The tax is a flat tax of 26% or 28%, depending on your income. If the calculation of the AMT turns out to be higher than the calculation of your regular income tax, you will owe the higher amount. To make matters worse, some tax credits can’t offset the AMT—compounding the difference between the AMT and the regular tax.

If your AGI will subject you to the AMT, you should consider several things in your tax planning. First, ensure that any “tax-free” municipal bond or bond fund that you purchase includes no “special activity” bonds. The interest from those bonds will be included in the AMT calculation—meaning that these “tax-free bonds” will not be tax-free. The investment company you use to buy the bonds can tell you whether the individual bonds, or those held in your bond fund, are AMT-free.

The second thing you should be aware of in your tax planning is that the very deductions you claim when itemizing deductions on Schedule A (such as state taxes) may be what trigger the AMT. Shifting where you claim these ­deductions, or when you incur the expenses, can affect the amount of AMT you will owe.

Third, be aware of the deductions that are allowed under the AMT. Home mortgage interest and charitable-giving deductions are fully allowed against the AMT. Above-the-line deductions are also allowed and will reduce this tax.

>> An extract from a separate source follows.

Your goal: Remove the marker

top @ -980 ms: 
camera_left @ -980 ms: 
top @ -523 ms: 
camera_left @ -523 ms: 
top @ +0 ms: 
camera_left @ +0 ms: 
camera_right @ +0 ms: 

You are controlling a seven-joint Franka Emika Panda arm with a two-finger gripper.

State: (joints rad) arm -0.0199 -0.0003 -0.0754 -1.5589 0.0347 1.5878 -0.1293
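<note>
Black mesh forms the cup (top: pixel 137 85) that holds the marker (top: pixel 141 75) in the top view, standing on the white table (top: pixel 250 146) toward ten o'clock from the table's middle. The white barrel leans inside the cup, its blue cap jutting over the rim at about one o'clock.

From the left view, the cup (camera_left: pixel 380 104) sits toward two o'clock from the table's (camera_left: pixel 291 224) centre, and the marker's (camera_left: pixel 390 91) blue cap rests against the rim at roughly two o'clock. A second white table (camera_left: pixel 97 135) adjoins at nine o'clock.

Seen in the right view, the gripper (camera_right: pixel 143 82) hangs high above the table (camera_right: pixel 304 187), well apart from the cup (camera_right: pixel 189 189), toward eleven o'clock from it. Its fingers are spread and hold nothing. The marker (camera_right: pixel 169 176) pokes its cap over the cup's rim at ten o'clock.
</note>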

Focus on increasing deductions that minimize the AMT and reducing those that don’t, and you may find that you have a better result in the end.

Here are some specific strategies to reduce your AMT:

· Pay medical expenses on a pretax basis. You can do this by using a medical reimbursement plan, Health Reimbursement Arrangement (HRA), or Flexible Spending Account (FSA). You can also do this by contributing to a Health Savings Account (HSA), as discussed inChapter 26. In this way you can deduct medical expenses that are less than the 10%-of-AGI floor that the AMT requires. You can also thus reduce your AGI, thereby reducing your tax.

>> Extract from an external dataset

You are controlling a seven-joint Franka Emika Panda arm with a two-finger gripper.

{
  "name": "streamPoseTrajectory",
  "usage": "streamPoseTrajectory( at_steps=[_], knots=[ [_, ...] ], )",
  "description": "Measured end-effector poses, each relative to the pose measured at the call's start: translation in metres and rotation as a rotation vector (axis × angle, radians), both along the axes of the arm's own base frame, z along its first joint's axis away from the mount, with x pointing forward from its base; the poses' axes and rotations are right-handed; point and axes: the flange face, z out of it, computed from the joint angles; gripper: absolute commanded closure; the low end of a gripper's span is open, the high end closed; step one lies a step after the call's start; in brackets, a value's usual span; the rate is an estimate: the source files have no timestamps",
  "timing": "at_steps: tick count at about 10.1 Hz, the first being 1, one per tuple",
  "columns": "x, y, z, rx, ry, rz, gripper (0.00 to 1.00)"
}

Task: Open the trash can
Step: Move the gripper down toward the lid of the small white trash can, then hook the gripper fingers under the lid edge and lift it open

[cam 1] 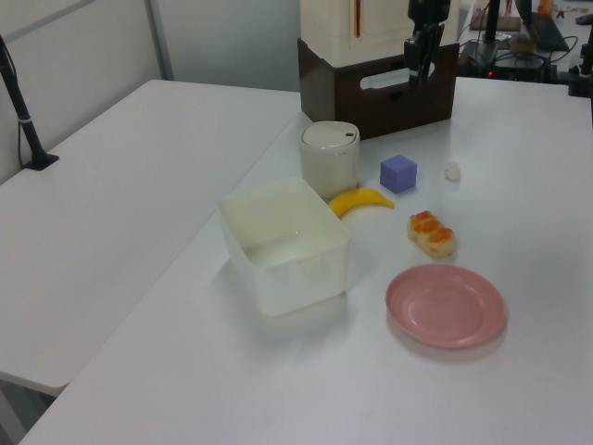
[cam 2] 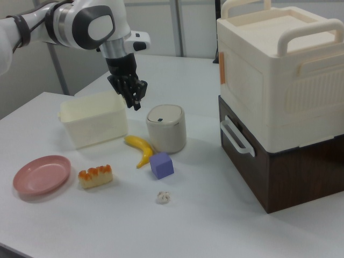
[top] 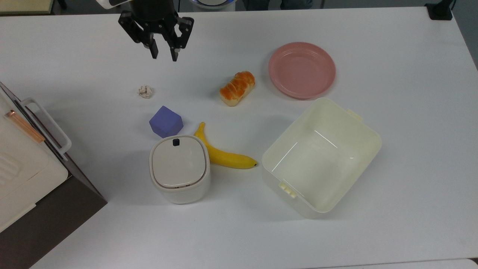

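While the gripper [top: 163,57] hangs over the tabletop's far edge in the top view, jaws slightly apart and empty, the trash can [top: 179,168] sits lid-down nearer the middle, touching the banana [top: 224,155], purple cube [top: 166,121] just behind it. Risk: the black button [top: 175,142] is small, so a slightly off descent hits the lid or cube and shoves the bin
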Motion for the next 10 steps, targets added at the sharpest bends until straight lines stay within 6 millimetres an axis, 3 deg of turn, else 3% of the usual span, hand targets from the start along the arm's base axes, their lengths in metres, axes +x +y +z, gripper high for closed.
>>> streamPoseTrajectory(
  at_steps=[2, 5, 8, 10],
  knots=[
    [0.014, 0.000, -0.003, 0.013, -0.079, 0.013, 0.97],
    [0.044, 0.003, -0.024, 0.017, -0.198, 0.024, 1.00],
    [0.082, 0.021, -0.084, 0.019, -0.273, 0.049, 1.00],
    [0.093, 0.031, -0.117, 0.022, -0.255, 0.063, 1.00]
  ],
)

· Ask your employer to set up an “accountable” employee expense reimbursement plan. The “unreimbursed employee expenses” deduction is not allowed under the AMT. Even if your employer is unwilling to reimburse those expenses, see if the company will reduce your income by that amount and then reimburse you. In this way the employer will save money in employment taxes, and you will save money in employment taxes, income taxes, and AMT taxes.

· In certain situations you should take the standard deduction instead of itemizing, even when the itemized ­deductions are larger. This is because some of those deductions are eliminated when the AMT is calculated. Run the numbers both ways to see which brings the ­better result.

· Take as many business-expense deductions as you legitimately can. They are fully deductible this way, and with them you avoid losing the deductions under the AMT. You could do this, for example, by deducting a portion of your real-estate tax as an expense when you claim a business use of your home.

· Minimize any overpayment of state taxes. If you paid ­additional state taxes in order to reduce your federal tax and then receive a state refund on the extra, this strategy will backfire if you are subject to the AMT.

· The preferred tax rates on capital gains and qualified ­dividends are not changed by the AMT calculations. These sources of income become even more beneficial in the context of the AMT. Increasing these sources of income and reducing others will reduce your AMT.

· Time your income and expenses with the AMT in mind. This can prove very helpful if you’re at risk of being ­subject to the AMT. If you can postpone income and accelerate specific deductions in a particular year, you could avoid the AMT in that year, and even if you end up paying the AMT in the next year, the net effect over two years may be better.

The AMT is a very complicated tax. It has so many moving parts and variables that it is hard to fully understand even for many tax professionals, much less other people who don’t devote their life’s work to taxes. The thorns are so numerous that I cannot fully list them here. If you are at risk of being significantly affected by the AMT, I highly recommend professional advice.